Em comparação ao janeiro de 2021, quando o índice ficou em 9,4%, houve uma queda de 42,7%, o que demonstra o bom trabalho da equipe de Agentes de Combate às Endemias, segundo, Emilce Estanislau Muniz, Coordenadora da Vigilância Ambiental, mas ressalta que a colaboração da população é fundamental. “Nós encontramos muitos focos em caixas d’água, lixo, vasos de plantas, bebedouros de animais e em recipientes de degelo das geladeiras. Por mais que nossos agentes façam a visita, deem orientações e por vezes fazem o descarte da larva do mosquito, é extremamente necessário a colaboração da população”.

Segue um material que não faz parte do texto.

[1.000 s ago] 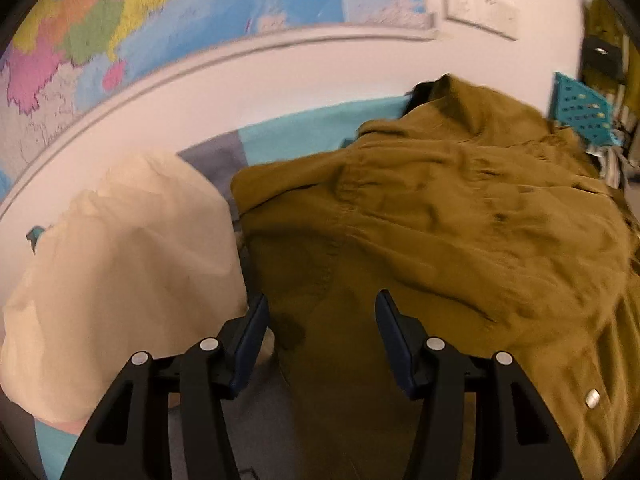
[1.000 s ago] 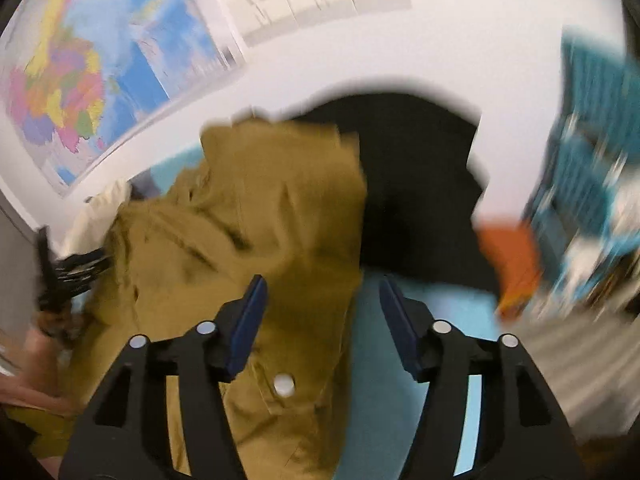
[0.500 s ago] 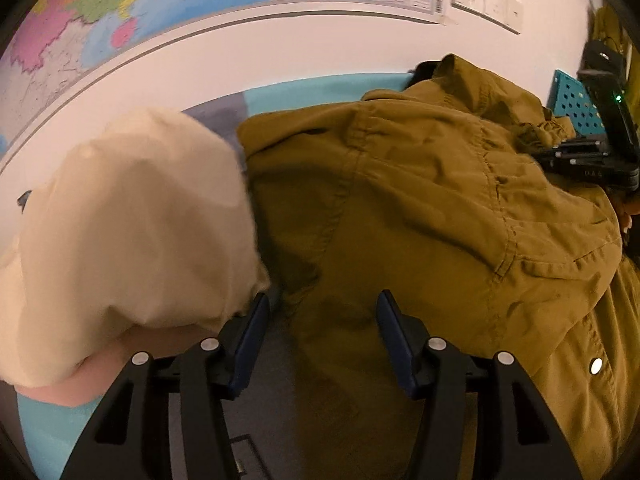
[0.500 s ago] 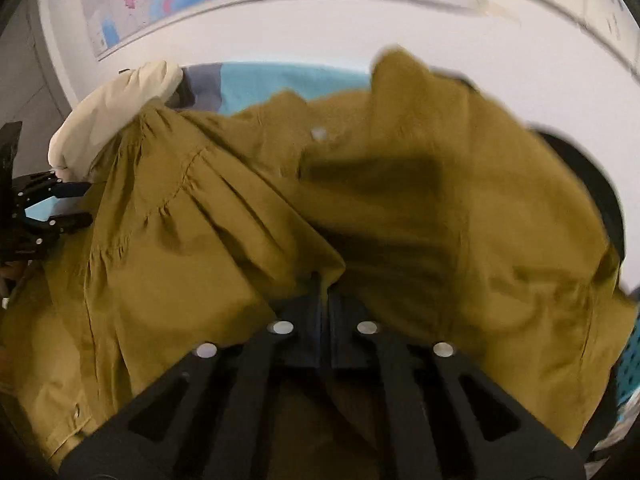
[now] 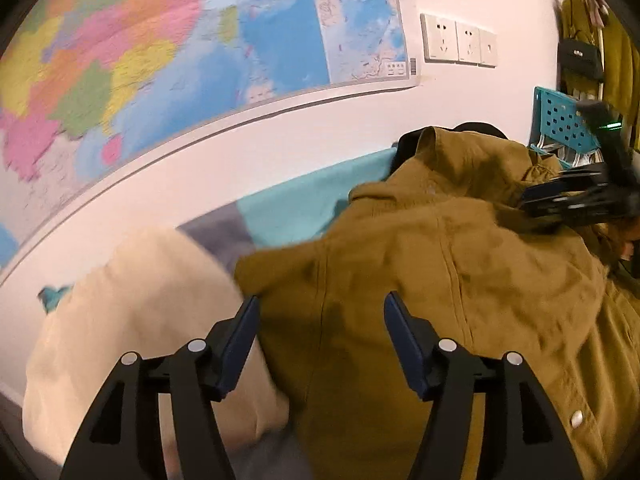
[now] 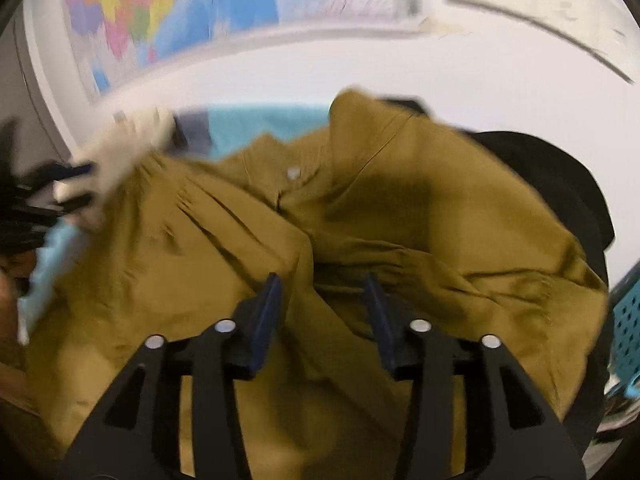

Cuidados simples no dia-a-dia podem evitar que tenhamos uma epidemia dentro de uma pandemia alerta Emilce. “Nós já estamos com o sistema de saúde sobrecarregado por conta da Covid-19 e agora por causa de casos de síndrome gripal. Infelizmente já temos um caso de dengue confirmado em Manhuaçu e pelo fato dos sintomas serem bem parecidos, podem dificultar na hora do diagnóstico médico. As doenças causadas pelo Aedes são evitáveis, desde que cada um faça sua parte e não deixe o mosquito se proliferar”, completa.